Exercise data:

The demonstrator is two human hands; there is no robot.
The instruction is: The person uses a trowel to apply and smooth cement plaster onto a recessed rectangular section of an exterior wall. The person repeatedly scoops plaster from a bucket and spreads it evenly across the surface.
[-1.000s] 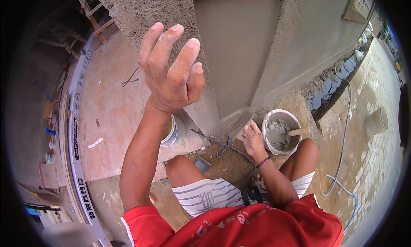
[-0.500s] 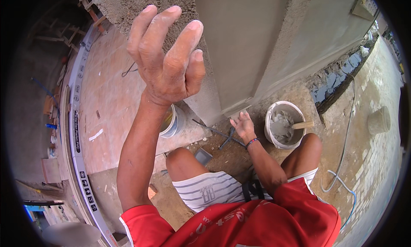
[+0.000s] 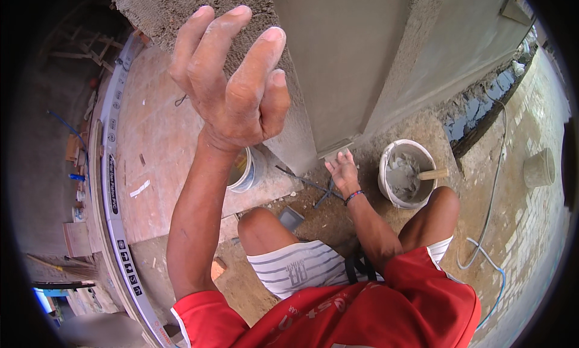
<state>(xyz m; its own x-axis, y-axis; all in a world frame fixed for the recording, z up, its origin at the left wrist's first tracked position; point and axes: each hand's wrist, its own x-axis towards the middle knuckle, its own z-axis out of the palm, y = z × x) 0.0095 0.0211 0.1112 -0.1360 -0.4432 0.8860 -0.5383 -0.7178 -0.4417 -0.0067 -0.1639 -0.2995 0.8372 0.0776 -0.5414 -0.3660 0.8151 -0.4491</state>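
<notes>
My left hand (image 3: 232,82) is raised high before the grey plastered column (image 3: 338,52). Its fingers are bent but apart, and nothing shows between them. Low at the column's foot is my right hand (image 3: 344,172), with a beaded band at the wrist. Its palm is turned up and its fingers are spread by a thin pale strip (image 3: 335,149) along the column's bottom edge; whether they touch it I cannot tell. Beside this hand stands a white bucket (image 3: 384,178) of wet grey mortar (image 3: 403,176), with a tool's wooden handle (image 3: 433,174) leaning out.
Another pail (image 3: 242,170) stands below my left wrist. A dark metal rod (image 3: 301,178) and a grey tray (image 3: 291,218) lie near my knees. A hose (image 3: 490,197) runs along the right, near a grey bucket (image 3: 538,168) and a water-filled trench (image 3: 476,116). A long printed panel (image 3: 111,167) borders the tiles.
The view has shifted slightly, so the buckets and wall sit a little farther right. My left hand stays raised and my right hand stays at the column's foot.
</notes>
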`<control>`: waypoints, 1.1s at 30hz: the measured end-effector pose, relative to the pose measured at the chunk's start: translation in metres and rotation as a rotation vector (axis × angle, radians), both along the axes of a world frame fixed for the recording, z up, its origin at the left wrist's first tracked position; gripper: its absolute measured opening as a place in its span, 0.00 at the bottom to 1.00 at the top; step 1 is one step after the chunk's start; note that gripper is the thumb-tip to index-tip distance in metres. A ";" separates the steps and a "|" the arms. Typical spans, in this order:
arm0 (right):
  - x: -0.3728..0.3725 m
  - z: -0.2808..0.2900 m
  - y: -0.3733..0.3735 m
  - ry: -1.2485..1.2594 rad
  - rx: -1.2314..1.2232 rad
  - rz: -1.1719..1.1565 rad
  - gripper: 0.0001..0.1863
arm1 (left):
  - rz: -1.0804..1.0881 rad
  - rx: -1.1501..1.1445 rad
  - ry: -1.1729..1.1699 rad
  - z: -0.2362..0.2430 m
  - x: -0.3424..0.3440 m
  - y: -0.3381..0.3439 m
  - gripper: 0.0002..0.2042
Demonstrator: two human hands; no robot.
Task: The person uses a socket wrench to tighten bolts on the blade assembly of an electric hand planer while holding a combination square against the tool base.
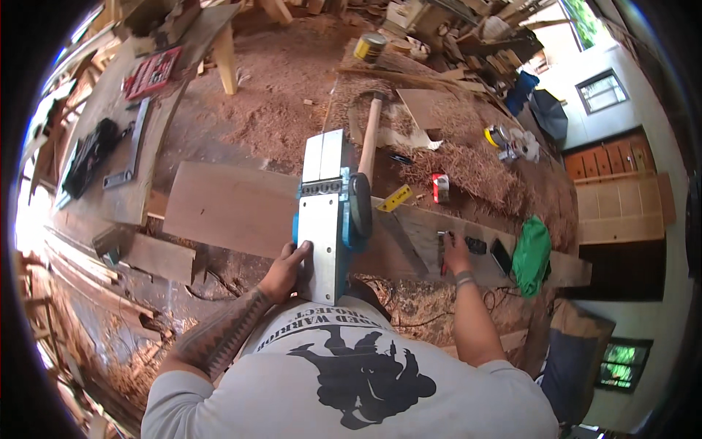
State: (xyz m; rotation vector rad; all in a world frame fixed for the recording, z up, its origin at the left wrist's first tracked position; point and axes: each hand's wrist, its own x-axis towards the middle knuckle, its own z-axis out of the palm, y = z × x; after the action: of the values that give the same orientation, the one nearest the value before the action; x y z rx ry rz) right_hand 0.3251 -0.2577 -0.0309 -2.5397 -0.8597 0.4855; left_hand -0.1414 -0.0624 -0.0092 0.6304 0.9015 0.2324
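Note:
An electric hand planer (319,241) with a teal body stands against my front, its silvery sole and cutter slot turned up toward me. My left hand (287,271) grips its lower left edge, the thumb lying on the metal sole. Over to the right, my right hand (457,254) reaches down to the plank, its fingers closed around a small thing with dark and reddish parts, too small to name. Just right of that hand lies a small black object (476,246), and beyond it a dark phone-like slab (502,256). A hammer (374,135) with a wooden handle lies behind the planer.
A wide plank (219,208) runs across in front of me. On it are a yellow tool (395,198) and a green cloth bundle (531,256). A red and white box (440,188) sits among wood shavings (475,175). At left, a bench (157,157) carries a metal square (130,150).

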 end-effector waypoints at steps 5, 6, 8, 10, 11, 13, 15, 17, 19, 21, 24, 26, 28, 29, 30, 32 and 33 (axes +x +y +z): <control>0.017 0.000 -0.020 -0.116 -0.018 -0.033 0.27 | -0.048 0.037 0.053 -0.015 0.001 0.005 0.46; 0.016 -0.003 -0.024 -0.110 -0.014 -0.024 0.27 | -0.152 0.118 0.091 -0.007 -0.002 0.010 0.47; 0.000 -0.006 -0.010 -0.554 -0.093 0.139 0.28 | -0.219 0.242 0.190 -0.013 -0.032 0.018 0.40; -0.041 0.005 0.023 -0.390 0.021 0.317 0.24 | -0.320 0.560 0.251 0.002 -0.076 0.025 0.31; -0.037 0.001 0.021 -0.304 -0.005 0.365 0.25 | -0.487 0.872 0.279 0.015 -0.090 0.030 0.21; -0.043 -0.015 0.023 -0.187 -0.043 0.473 0.27 | -0.642 0.927 0.301 0.065 -0.081 0.040 0.13; -0.069 -0.011 0.045 -0.212 -0.034 0.539 0.28 | -0.768 0.966 0.177 0.084 -0.079 0.036 0.15; -0.081 -0.012 0.064 -0.211 -0.061 0.535 0.28 | -0.873 1.325 -0.071 0.087 -0.078 0.022 0.13; -0.056 -0.015 0.066 -0.065 -0.087 0.538 0.29 | -0.936 1.475 -0.102 0.088 -0.072 0.006 0.05; -0.057 -0.008 0.080 0.138 -0.119 0.536 0.31 | -0.845 1.540 0.056 0.074 -0.082 0.012 0.05; -0.079 0.021 0.084 0.116 -0.223 0.580 0.32 | -0.591 1.631 0.407 0.070 -0.108 0.067 0.07; -0.078 0.019 0.092 -0.002 -0.252 0.630 0.32 | -0.538 1.733 0.445 0.064 -0.112 0.072 0.07; -0.073 0.012 0.094 0.006 -0.276 0.551 0.30 | -0.501 1.790 0.405 0.054 -0.114 0.065 0.07; -0.061 0.000 0.090 -0.004 -0.265 0.549 0.30 | -0.459 1.740 0.361 0.052 -0.111 0.056 0.05; -0.049 -0.016 0.090 -0.001 -0.013 0.467 0.31 | -0.516 1.641 0.376 0.044 -0.107 0.049 0.05; -0.043 -0.012 0.099 0.001 0.243 0.374 0.31 | -0.518 1.482 0.309 0.040 -0.103 0.033 0.04; -0.048 0.007 0.108 0.263 0.166 0.184 0.28 | -0.463 1.407 0.239 0.048 -0.106 0.017 0.04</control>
State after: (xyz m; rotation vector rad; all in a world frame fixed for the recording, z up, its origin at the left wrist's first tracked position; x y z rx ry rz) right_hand 0.2768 -0.1500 -0.0236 -2.1975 -0.9927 0.7530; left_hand -0.2471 -0.0456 0.0390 2.1750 0.6846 0.3616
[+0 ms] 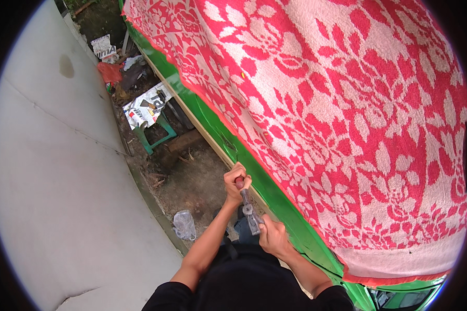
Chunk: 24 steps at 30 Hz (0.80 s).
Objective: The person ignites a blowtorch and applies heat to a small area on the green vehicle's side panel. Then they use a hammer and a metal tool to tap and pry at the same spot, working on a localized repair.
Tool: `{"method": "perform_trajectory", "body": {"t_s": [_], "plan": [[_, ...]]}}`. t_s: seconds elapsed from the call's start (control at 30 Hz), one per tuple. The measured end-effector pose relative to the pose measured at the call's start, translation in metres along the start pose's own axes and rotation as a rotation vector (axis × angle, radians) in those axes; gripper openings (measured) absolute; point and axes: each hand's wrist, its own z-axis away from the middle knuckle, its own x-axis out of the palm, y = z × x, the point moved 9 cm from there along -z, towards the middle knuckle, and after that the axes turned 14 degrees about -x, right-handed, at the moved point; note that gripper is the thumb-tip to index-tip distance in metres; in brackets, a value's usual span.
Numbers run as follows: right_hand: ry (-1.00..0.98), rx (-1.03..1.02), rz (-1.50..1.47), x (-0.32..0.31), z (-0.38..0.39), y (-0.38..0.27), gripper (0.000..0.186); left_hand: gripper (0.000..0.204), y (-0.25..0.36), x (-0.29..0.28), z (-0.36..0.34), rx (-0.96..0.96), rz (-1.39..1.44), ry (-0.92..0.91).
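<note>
Your left hand point(233, 184) closes its fingers round a reddish-brown, round-ended handle point(239, 180); your right hand point(276, 238) curls against an elongated grey metal tool head point(248, 210), exact grip hidden. Adjacent: wood-edged green panel point(275, 203), red-and-pink floral towel point(347, 129). Left: pale wall point(62, 171).

The floral cloth point(342, 129) is running off the upper edge and covering much of the green surface point(205, 114), the left hand point(234, 182) and right hand point(275, 237) are hiding parts of the metal tool point(249, 211), and some litter point(133, 79) at upper left is appearing, it seems, too small to identify.
</note>
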Motion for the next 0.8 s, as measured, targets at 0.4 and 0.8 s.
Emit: {"method": "perform_trajectory", "body": {"t_s": [0.4, 0.8], "plan": [[0.047, 0.0, -0.078, -0.001, 0.001, 0.008, 0.012, 0.024, 0.046, 0.021, 0.012, 0.181, -0.106, -0.053], [0.085, -0.203, -0.054, -0.011, 0.0, -0.023, 0.013, 0.023, 0.041, 0.014, 0.005, 0.136, -0.032, -0.015]]}}
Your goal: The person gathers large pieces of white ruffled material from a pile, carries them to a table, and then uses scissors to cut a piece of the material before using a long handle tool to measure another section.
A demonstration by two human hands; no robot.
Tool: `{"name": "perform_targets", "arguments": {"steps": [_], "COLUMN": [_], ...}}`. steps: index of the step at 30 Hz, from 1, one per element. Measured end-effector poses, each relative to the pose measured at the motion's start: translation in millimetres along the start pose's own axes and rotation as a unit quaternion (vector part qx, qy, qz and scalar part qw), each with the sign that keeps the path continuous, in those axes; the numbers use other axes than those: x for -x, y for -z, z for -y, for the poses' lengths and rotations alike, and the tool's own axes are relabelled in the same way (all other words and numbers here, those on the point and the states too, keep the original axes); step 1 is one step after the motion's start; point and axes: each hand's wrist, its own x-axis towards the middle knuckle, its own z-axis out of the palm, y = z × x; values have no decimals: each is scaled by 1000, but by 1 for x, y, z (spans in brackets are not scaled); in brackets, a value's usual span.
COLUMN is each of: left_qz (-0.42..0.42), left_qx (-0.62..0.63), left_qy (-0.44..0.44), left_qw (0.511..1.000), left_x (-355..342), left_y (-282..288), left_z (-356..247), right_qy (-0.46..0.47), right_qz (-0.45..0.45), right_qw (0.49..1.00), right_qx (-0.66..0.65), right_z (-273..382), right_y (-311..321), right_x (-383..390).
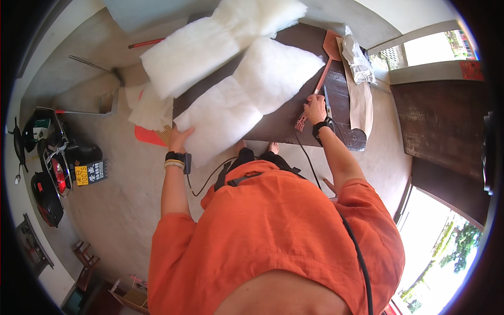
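Observation:
A long sheet of white fluffy batting (226, 107) lies across the dark brown table (294, 126), its near left corner hanging over the edge. My left hand (180, 138) touches that corner, thumb spread away from the fingers. On the right side of the table my right hand (316, 109) is closed round the handle of a reddish-brown fly swatter (331, 46). The swatter's flat head points to the far side, and its pronged end sticks out below my hand. Close beside the hand lies what looks like a pair of scissors (327, 100), partly covered by it.
Another thick batting piece (191, 55) lies farther back. Brown paper (360, 105) and a crumpled clear plastic bag (357, 60) cover the table's right edge. A red dustpan-like piece (148, 135) is left of the table. A scooter (55, 163) stands at far left; cables hang near my body.

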Motion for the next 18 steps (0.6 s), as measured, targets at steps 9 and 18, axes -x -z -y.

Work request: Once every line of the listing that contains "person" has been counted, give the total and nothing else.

Problem solution: 4